Bastian Müller

Personal information
- Date of birth: 31 July 1991 (age 34)
- Place of birth: Germany
- Height: 1.80 m (5 ft 11 in)
- Position: Defensive midfielder

Youth career
- Arminia Bielefeld
- 0000–2009: Paderborn 07
- 2009–2010: SC Verl

Senior career*
- Years: Team / Apps / (Gls)
- 2010–2011: SC Verl / 15 / (1)
- 2011–2012: Bayern Munich II / 28 / (0)
- 2012–2014: Fortuna Düsseldorf II / 51 / (2)
- 2014–2016: Alemannia Aachen / 40 / (3)
- 2016–2017: Waldhof Mannheim / 3 / (0)
- 2017–2019: SC Verl / 46 / (4)
- 2019–2021: Rot-Weiß Oberhausen / 48 / (3)
- 2022–2023: Wuppertaler SV / 26 / (1)
- 2023–2024: Alemannia Aachen / 25 / (1)

= Bastian Müller =

German footballer

Bastian Müller (born 31 July 1991) is a German footballer who plays as a midfielder.

==Career==

Müller played as a youth for a number of Westphalian clubs, including Arminia Bielefeld, SC Paderborn and SC Verl, and it was at Verl that he made his breakthrough in senior football, being promoted to the first-team squad for the beginning of the 2010–11 season.
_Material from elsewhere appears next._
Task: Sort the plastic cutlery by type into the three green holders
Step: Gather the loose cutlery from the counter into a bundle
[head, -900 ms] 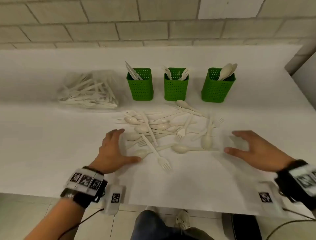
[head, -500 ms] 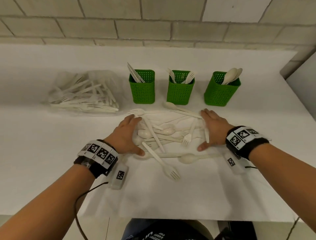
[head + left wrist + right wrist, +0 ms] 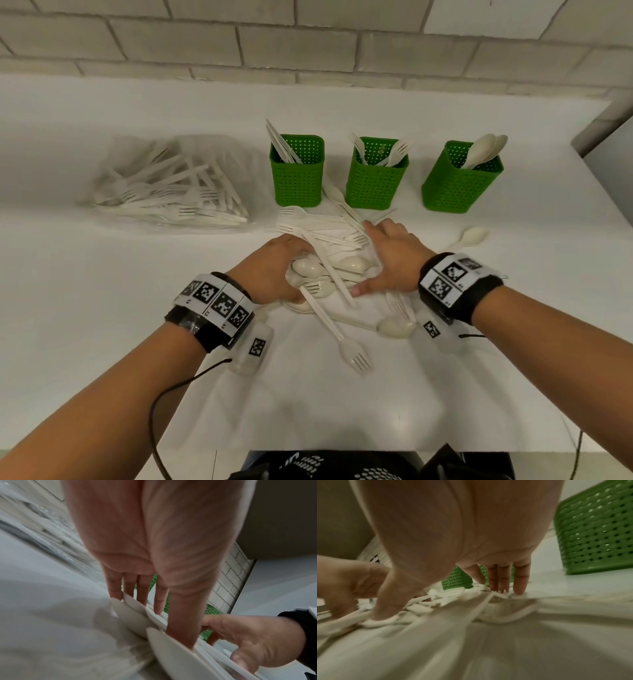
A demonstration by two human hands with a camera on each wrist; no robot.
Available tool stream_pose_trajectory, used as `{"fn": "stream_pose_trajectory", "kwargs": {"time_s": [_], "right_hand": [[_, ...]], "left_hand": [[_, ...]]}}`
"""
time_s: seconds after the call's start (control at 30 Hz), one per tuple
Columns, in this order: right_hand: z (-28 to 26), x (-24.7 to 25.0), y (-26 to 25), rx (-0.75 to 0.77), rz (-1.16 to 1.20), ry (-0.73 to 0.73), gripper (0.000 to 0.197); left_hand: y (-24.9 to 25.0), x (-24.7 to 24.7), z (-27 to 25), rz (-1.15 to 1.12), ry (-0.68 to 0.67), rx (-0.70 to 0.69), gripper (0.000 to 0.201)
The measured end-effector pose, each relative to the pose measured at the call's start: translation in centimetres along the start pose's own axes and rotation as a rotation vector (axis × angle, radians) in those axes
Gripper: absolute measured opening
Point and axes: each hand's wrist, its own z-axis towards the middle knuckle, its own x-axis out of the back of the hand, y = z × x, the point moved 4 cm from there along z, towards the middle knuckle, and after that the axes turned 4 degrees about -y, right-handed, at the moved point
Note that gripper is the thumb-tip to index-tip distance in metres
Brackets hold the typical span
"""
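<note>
A heap of white plastic cutlery (image 3: 330, 270) lies on the white counter (image 3: 102, 291) in front of three green holders. The left holder (image 3: 297, 173) has knives, the middle holder (image 3: 375, 176) forks, the right holder (image 3: 460, 180) spoons. My left hand (image 3: 275, 267) presses its straight fingers against the heap's left side, and my right hand (image 3: 392, 260) presses against its right side. In the left wrist view the fingers (image 3: 159, 601) touch the cutlery edges. In the right wrist view the fingertips (image 3: 519, 586) reach down to the counter beside the heap.
A clear bag of more cutlery (image 3: 171, 186) lies left of the holders. One spoon (image 3: 472, 237) lies apart to the right, a fork (image 3: 356, 356) and a spoon (image 3: 395, 327) stick out toward the front edge. A brick wall stands behind the counter.
Both hands came in from wide apart and pushed the scattered cutlery into a tighter heap between them. One spoon was left outside on the right.
</note>
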Motion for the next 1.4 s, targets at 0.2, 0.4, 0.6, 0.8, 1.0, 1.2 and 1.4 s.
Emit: {"fn": "stream_pose_trajectory", "kwargs": {"time_s": [0.2, 0.4, 0.6, 0.8, 1.0, 1.2, 1.4], "right_hand": [[0.8, -0.7, -2.3, 0.008, 0.105, 0.048, 0.098], [0.1, -0.6, -3.0, 0.007, -0.038, 0.081, 0.05], [-1.4, -0.1, -1.1, 0.025, -0.22, 0.129, 0.024], [-3.3, 1.2, 1.5, 0.144, 0.147, 0.093, 0.023], [-4.2, 2.4, 1.5, 0.306, 0.42, 0.335, 0.02], [-4.5, 3.3, -3.4, 0.529, 0.561, 0.457, 0.037], [-5.7, 4.6, -4.1, 0.575, 0.394, 0.382, 0.052]], "left_hand": [[1.1, -0.5, 0.1, -0.016, 0.041, -0.058, 0.066], [1.6, 0.5, 0.1, 0.018, 0.13, -0.086, 0.065], [3.0, 2.0, -0.9, -0.073, 0.312, -0.087, 0.055], [5.2, 1.8, -1.2, -0.257, 0.387, -0.073, 0.052], [6.8, -0.2, -0.4, -0.774, 0.3, 0.088, 0.1], [11.9, -1.5, 2.0, -0.841, 0.331, -0.204, 0.033], [13.2, 0.7, 0.6, -0.703, 0.633, -0.337, 0.032]]}}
He made 15 appearances in the Regionalliga West during the first half of the season, which attracted the attention of Bayern Munich, whom he joined in January 2011. He went straight into Bayern's reserve team, intended to replace David Alaba, who had joined 1899 Hoffenheim on loan, and made his 3. Liga debut on 22 January 2011, replacing fellow debutant Antonio Pangallo in a 2–0 defeat against Wacker Burghausen. Despite being named on Bayern's 'B' list for the 2011–12 UEFA Champions League, he was released by the club in summer 2012. On 1 July 2012, Fortuna Düsseldorf announced that Müller had signed for the club on a two-year contract. After two years with Düsseldorf without making a first-team appearance, Müller signed for Alemannia Aachen of the Regionalliga West.